Diriwayatkan dari Abu Hurairah bahwa Rasulullah Shallallahu ‘alaihi wa sallam pernah bertanya kepada para sahabat : “Tahukah kalian apa itu ghibah?”. Para sahabat menjawab : “Allah dan Rasul-Nya yang lebih mengetahui”. Beliau berkata : “Ghibah ialah engkau menceritakan hal-hal tentang saudaramu yang tidak dia suka”. Ada yang menyahut : “Bagaimana apabila yang saya bicarakan itu benar-benar ada padanya?”. Beliau menjawab : “Bila demikian itu berarti kamu telah melakukan ghibah terhadapnya, sedangkan bila apa yang kamu katakan itu tidak ada padanya, berarti kamu telah berdusta atas dirinya”. (HR. Muslim)

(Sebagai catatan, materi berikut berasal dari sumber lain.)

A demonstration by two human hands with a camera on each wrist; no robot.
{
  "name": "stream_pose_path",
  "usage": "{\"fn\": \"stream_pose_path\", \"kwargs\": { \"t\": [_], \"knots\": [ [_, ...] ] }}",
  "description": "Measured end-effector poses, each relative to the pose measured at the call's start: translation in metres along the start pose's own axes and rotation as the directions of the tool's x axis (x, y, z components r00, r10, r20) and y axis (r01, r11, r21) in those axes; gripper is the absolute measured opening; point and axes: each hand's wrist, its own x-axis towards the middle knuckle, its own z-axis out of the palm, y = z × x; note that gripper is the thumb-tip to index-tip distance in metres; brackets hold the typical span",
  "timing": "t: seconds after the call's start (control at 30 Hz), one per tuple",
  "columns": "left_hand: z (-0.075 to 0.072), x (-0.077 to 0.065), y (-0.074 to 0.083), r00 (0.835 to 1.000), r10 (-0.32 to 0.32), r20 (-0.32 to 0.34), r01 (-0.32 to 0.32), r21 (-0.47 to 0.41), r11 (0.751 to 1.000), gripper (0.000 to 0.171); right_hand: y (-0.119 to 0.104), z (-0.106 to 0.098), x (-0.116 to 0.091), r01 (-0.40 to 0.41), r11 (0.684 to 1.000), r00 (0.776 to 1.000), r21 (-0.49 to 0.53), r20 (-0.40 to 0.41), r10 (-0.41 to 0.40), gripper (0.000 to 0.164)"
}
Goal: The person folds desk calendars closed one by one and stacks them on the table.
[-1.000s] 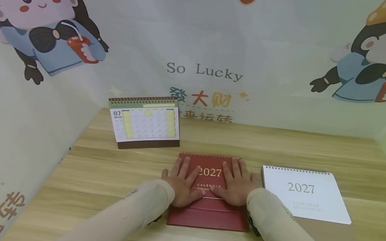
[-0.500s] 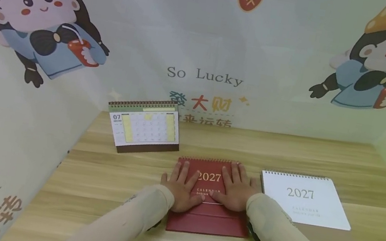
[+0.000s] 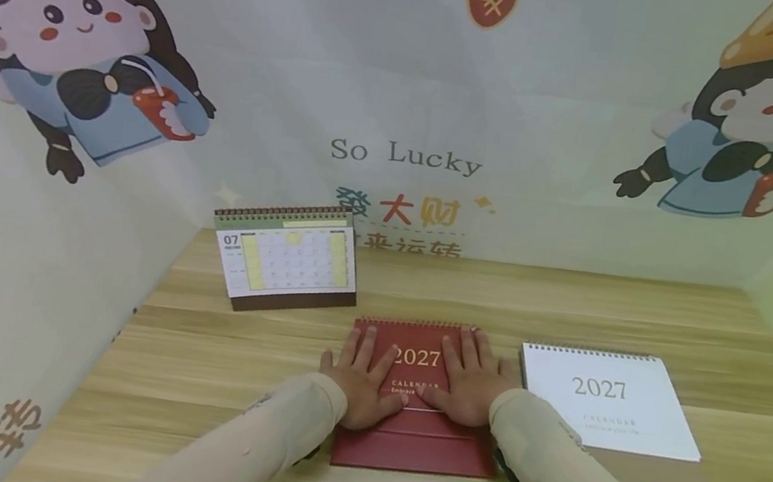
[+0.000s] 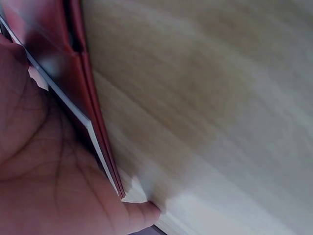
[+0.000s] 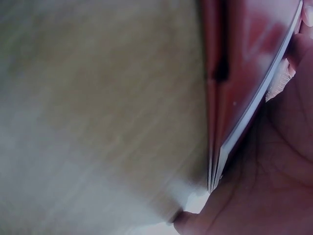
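A red 2027 desk calendar (image 3: 407, 421) lies flat on the wooden table, its wire binding on the far edge. My left hand (image 3: 359, 384) rests on its left half with fingers spread and straight. On the right half my right hand (image 3: 473, 385) lies the same way, and the two thumbs point toward each other over the cover. In the left wrist view the palm (image 4: 54, 171) is against the calendar's page edges (image 4: 100, 142). The right wrist view shows the other palm (image 5: 264, 171) along the opposite side of the red calendar (image 5: 259, 54).
A white 2027 calendar (image 3: 604, 398) with a brown base lies to the right, close to my right sleeve. At the back left a calendar open at 07 (image 3: 296, 256) stands upright. A printed backdrop (image 3: 412, 77) borders the wooden table (image 3: 470, 288).
Both hands keep their place on the red calendar. The whole scene sits slightly lower in the head view than a second ago; the calendars have not moved on the table.
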Motion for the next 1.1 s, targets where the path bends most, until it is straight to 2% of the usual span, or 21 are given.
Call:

Namun kesalahan beliau ini tetap saja dibela dan dibenarkan. Bahkan tidak sampai sebatas ini saja, ada beberapa ikhwan yang mengabarkan kepada kami bahwasanya sebagian orang yang fanatik buta kepada Ust. Aman Abdurrahman saat ini telah membelakangi dan membuang muka terhadap para penulis artikel di situs Arrahmah tersebut.
Mereka seperti tidak mau tau dengan al-haq. Yang ada didalam pikiran mereka adalah siapa saja yang bertentangan dengan ust. Aman Abdurrahman berarti orang tersebut telah sesat atau terkena syubhat. Dan jika ada yang mencoba mengkritisi beliau, mereka langsung mengecam dan mencacinya. Mereka tidak bisa menerima kebenaran, kecuali jika itu berasal dari Ust. Aman Abdurrahman saja. Bahkan ada diantara mereka yang dengan sangat ringan dan tanpa beban berkata : “Syaikh Abu Yahya Al-Liby tidak punya dalil…!!!”, wallahul musta’an. Dan kesimpulan ini bukan kita ambil melalui perkataan mereka semata, akan tetapi sikap merekalah yang lebih jelas menunjukkan akan kebenaran ini semua.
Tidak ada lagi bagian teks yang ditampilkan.